EXERCISE DIRECTIONS - Calculate how many lines of the data hold "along". The answer consists of that number only.

___ DATASET CONTENT

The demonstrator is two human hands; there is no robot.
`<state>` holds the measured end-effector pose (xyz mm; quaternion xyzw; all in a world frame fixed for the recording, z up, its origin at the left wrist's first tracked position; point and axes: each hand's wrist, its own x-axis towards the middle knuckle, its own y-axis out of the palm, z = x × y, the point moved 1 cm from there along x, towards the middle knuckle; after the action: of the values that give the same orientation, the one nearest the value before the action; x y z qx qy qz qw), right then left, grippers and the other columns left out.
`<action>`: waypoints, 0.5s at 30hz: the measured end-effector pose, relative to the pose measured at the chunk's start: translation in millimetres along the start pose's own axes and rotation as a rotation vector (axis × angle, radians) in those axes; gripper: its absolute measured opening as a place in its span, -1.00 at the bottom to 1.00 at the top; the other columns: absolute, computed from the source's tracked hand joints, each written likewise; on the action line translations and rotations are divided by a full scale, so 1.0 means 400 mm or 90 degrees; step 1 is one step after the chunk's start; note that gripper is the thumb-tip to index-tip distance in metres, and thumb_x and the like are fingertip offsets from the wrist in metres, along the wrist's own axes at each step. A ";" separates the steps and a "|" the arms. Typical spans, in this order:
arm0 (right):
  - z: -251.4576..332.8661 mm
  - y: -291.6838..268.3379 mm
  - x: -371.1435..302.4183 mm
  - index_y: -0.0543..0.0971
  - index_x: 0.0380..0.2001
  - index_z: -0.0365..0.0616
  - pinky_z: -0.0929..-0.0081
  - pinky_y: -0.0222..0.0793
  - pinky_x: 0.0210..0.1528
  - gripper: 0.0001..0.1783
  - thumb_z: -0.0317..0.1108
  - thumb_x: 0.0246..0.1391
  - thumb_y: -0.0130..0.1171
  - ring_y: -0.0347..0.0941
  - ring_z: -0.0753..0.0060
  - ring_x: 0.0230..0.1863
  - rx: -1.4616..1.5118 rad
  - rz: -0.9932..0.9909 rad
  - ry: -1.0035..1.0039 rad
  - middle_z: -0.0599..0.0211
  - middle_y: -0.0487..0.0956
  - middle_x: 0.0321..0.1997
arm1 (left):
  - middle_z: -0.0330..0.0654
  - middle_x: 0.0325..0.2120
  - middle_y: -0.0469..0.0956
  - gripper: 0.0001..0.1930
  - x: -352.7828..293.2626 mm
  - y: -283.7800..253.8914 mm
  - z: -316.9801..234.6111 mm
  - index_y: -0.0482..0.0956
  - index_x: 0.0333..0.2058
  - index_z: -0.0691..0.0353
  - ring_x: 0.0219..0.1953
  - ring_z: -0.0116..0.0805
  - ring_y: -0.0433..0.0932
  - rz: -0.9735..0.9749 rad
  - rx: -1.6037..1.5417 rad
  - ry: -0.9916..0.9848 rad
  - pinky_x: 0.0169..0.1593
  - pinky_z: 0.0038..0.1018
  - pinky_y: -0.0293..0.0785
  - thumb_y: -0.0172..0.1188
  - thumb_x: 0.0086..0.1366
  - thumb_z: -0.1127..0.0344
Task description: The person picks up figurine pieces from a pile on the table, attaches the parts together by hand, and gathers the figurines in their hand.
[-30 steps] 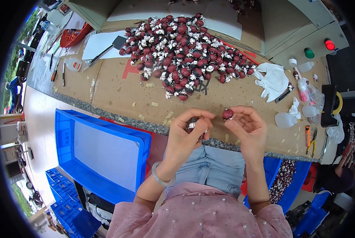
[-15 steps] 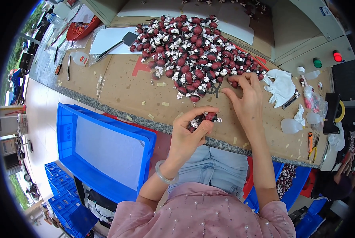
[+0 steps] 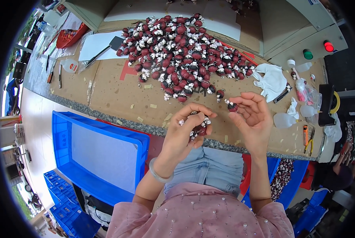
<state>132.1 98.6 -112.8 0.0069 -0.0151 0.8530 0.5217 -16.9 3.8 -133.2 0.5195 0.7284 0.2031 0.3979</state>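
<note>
A large heap of small round trinkets (image 3: 177, 59), dark red and black with white parts and little metal rings, covers the far middle of the brown-topped bench. Just in front of the bench edge, my left hand (image 3: 183, 129) is closed around several of these trinkets, partly hidden by its fingers. To the right of it, my right hand (image 3: 253, 119) pinches a single red-and-black trinket (image 3: 232, 106) with a white top between thumb and fingers. One loose trinket (image 3: 220, 94) lies at the heap's near edge, beyond the right hand.
A blue plastic bin (image 3: 98, 156) stands to the left, below the bench edge. On the right of the bench lie a white glove (image 3: 270, 82), squeeze bottles (image 3: 284, 120), an orange cutter (image 3: 305, 134) and yellow-handled pliers (image 3: 310, 146). A red basket (image 3: 71, 36) sits far left.
My right hand has come back from the heap's near edge toward me, now with a trinket in its fingers. My left hand has turned slightly, showing more of its trinkets. The view has shifted a little.
</note>
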 end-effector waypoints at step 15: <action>0.004 0.005 -0.002 0.34 0.01 -0.26 0.47 0.27 0.06 -0.58 -0.58 0.04 0.14 0.40 0.42 -0.01 -0.254 0.128 -0.150 0.26 0.59 -0.10 | -0.32 -0.58 0.44 -0.82 0.005 0.027 0.025 0.48 -0.23 0.26 -0.66 -0.73 0.29 -0.021 0.286 0.037 -0.72 -0.73 0.06 0.11 0.33 0.27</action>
<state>130.6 97.0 -111.1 0.0014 -0.2443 0.8742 0.4196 -2.8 8.6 -132.5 0.5770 0.7749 0.0439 0.2543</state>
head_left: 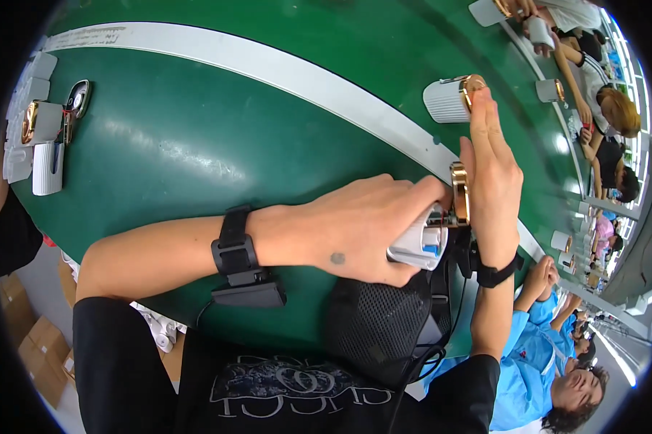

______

WRITTEN RESPONSE - 2